| Task to complete |
Return every line of the entries that includes the word "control".

| Exercise material |
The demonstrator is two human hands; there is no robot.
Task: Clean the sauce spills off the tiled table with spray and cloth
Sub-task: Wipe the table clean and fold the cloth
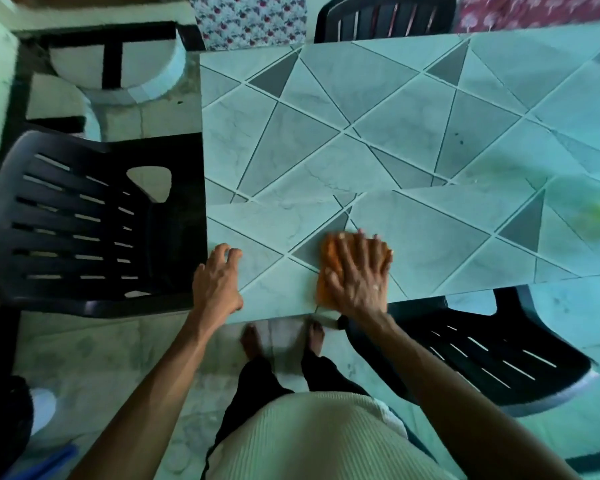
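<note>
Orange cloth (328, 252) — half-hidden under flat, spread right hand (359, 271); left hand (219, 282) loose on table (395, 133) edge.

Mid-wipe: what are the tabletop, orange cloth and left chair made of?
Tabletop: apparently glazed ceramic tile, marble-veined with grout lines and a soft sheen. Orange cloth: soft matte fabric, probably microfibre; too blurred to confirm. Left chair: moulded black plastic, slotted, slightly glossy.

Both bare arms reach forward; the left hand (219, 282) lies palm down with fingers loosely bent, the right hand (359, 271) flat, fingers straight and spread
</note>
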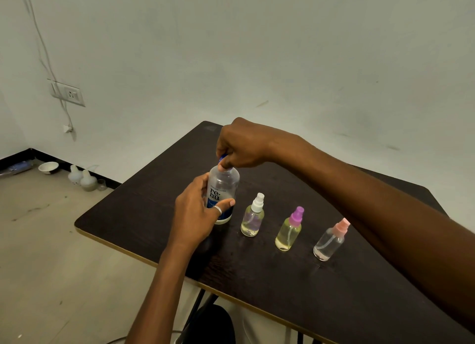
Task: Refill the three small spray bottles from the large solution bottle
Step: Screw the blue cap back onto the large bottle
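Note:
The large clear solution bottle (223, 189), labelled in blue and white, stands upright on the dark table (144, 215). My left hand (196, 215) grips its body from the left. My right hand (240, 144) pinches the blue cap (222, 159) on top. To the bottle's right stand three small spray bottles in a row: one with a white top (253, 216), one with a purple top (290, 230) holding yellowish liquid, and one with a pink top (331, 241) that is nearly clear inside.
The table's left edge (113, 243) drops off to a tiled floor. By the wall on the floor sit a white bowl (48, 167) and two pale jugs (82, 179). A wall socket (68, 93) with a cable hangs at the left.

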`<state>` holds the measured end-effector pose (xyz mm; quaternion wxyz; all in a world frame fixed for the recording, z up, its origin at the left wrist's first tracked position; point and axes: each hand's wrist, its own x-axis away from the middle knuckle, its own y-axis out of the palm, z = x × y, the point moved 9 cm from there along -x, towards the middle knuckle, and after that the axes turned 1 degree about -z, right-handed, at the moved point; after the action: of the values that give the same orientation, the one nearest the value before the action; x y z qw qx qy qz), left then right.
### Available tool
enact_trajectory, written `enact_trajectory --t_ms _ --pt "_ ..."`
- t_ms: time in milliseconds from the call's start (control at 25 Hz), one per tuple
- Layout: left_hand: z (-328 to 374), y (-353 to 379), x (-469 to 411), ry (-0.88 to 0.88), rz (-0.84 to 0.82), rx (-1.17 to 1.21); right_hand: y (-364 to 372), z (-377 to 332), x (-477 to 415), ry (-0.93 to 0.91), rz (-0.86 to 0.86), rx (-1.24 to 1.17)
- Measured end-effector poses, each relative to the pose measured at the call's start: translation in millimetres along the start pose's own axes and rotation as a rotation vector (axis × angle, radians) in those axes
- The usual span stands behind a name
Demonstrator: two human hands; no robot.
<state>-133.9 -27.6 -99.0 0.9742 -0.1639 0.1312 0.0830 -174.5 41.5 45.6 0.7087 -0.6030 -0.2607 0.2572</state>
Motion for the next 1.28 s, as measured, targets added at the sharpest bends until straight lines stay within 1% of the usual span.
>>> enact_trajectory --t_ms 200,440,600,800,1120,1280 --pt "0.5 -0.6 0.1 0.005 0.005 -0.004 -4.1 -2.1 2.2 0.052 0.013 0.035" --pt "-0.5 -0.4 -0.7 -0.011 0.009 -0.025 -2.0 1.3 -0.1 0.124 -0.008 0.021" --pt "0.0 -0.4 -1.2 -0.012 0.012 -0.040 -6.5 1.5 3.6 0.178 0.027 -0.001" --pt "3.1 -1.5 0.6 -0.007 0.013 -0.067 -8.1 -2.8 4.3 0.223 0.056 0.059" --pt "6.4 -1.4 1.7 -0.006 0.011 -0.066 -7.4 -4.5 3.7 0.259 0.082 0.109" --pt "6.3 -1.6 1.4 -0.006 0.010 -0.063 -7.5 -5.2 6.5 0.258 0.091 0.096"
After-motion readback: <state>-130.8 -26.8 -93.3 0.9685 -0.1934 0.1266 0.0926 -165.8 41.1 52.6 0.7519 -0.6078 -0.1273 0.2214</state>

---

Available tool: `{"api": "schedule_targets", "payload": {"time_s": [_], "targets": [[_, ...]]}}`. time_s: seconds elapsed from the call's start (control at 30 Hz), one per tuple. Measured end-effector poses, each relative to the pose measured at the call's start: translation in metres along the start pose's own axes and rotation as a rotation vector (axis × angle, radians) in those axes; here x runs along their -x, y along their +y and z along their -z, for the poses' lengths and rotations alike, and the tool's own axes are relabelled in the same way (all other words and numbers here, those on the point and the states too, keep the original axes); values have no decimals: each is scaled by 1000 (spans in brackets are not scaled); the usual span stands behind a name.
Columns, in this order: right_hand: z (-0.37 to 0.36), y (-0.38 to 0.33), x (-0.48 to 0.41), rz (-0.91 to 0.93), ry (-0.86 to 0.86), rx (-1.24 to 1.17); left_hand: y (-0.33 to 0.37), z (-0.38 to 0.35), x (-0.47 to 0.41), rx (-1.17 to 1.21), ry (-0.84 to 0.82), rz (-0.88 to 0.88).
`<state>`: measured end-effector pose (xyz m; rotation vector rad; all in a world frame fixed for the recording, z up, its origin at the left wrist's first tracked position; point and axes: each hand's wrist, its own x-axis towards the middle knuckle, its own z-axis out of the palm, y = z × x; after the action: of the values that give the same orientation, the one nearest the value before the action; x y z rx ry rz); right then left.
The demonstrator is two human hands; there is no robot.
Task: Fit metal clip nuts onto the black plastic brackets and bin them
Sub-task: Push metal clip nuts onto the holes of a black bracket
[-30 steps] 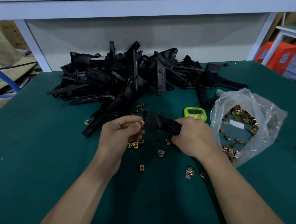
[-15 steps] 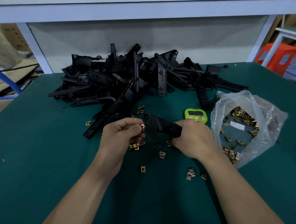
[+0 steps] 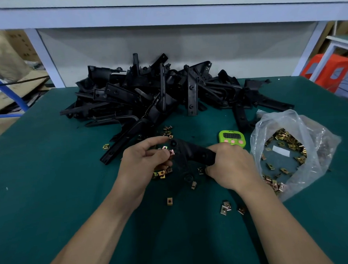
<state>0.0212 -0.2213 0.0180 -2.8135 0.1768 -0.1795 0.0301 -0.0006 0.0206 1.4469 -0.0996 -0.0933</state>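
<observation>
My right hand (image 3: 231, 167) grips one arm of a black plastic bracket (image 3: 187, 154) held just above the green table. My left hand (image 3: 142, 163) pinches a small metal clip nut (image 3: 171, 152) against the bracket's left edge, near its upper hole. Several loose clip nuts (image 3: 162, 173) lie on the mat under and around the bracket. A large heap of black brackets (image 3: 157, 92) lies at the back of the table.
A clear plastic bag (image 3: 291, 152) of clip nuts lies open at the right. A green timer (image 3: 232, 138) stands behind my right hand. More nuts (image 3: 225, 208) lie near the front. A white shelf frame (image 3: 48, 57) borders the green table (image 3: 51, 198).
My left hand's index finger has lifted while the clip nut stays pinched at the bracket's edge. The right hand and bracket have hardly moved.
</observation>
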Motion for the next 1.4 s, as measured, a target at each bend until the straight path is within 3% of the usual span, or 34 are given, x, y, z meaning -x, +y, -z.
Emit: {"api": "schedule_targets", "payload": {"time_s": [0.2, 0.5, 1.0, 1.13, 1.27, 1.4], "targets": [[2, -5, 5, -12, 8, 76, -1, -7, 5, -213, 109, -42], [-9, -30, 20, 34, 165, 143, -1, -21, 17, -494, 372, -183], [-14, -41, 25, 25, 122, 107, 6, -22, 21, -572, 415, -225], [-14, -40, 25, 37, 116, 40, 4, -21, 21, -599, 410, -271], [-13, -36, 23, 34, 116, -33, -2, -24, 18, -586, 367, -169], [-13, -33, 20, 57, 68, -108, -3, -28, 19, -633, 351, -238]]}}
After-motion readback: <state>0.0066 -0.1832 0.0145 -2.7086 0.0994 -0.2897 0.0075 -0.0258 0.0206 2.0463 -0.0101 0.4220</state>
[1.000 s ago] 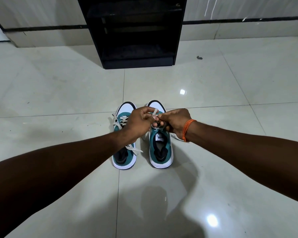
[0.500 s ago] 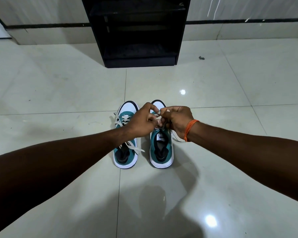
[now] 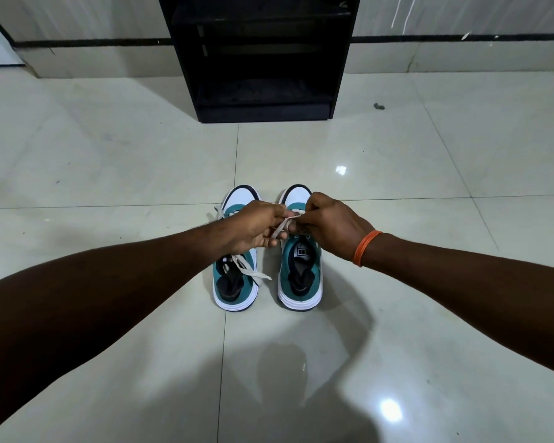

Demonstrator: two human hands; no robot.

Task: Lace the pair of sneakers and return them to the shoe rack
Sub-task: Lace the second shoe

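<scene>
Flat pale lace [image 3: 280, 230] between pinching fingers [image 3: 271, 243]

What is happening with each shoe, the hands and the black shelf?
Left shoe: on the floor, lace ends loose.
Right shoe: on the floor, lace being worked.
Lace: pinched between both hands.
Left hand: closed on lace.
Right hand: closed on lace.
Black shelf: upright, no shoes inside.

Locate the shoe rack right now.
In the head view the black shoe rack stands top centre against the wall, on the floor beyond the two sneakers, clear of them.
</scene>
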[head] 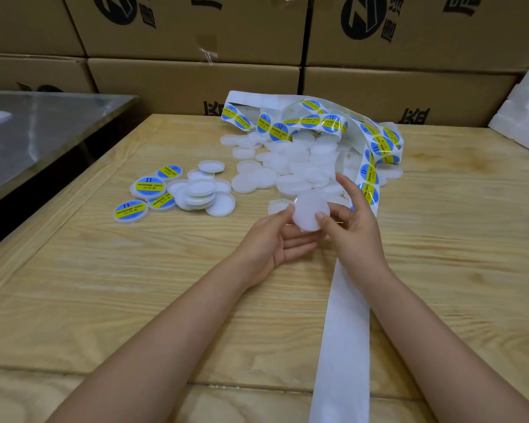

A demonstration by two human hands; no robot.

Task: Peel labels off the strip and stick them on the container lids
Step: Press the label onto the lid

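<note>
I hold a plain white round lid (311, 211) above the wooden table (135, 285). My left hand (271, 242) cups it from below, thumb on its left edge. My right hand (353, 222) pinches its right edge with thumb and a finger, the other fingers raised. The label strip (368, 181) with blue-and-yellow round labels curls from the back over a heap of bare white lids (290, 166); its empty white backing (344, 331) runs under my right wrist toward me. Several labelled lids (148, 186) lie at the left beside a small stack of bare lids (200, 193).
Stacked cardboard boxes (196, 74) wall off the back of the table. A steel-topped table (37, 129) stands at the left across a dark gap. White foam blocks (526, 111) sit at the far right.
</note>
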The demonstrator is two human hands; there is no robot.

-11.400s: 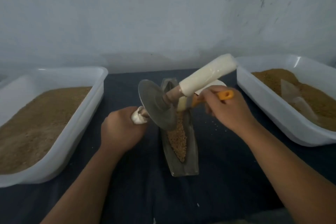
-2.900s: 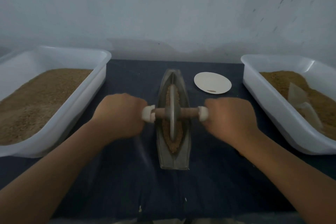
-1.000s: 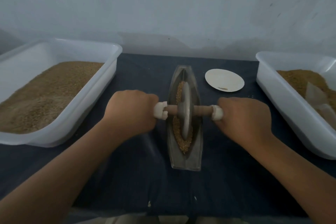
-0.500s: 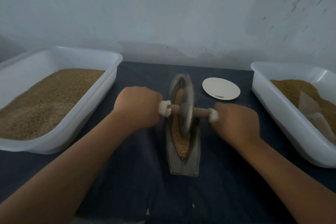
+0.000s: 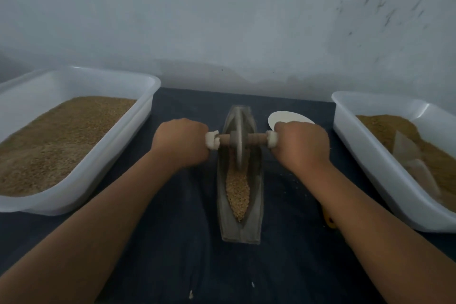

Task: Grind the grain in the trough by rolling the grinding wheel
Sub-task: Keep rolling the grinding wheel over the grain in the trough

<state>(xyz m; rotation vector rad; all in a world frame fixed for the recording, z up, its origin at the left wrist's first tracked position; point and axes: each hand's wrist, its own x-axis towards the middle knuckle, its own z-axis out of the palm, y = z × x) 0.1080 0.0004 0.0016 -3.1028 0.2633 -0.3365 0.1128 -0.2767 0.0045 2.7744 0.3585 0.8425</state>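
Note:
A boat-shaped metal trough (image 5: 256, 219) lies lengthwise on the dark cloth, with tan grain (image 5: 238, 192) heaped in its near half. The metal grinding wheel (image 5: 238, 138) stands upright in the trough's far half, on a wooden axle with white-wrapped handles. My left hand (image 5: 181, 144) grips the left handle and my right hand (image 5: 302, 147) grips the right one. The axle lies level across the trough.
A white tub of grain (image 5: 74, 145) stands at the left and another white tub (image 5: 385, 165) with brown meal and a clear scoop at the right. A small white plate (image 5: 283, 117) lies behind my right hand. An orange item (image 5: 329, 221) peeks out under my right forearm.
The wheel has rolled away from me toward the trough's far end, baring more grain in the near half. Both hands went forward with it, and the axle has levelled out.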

| Exercise solution |
- t_ms: time in milliseconds from the call's start (control at 25 Hz), one per tuple
Available tool: `{"api": "schedule_targets", "payload": {"time_s": [_], "targets": [[_, ...]]}}`. time_s: seconds elapsed from the call's start (control at 30 Hz), one per tuple. Measured end-effector poses, each relative to the pose measured at the call's start: translation in metres along the start pose's own axes and rotation as a rotation vector (axis × angle, radians) in those axes; here x runs along their -x, y along their +y and z along their -z, for the poses' lengths and rotations alike, and the tool's own axes are relabelled in the same way (all other words and numbers here, those on the point and the states too, keep the original axes); values have no decimals: each is scaled by 1000 (spans in brackets are not scaled); the usual span stands behind a name.

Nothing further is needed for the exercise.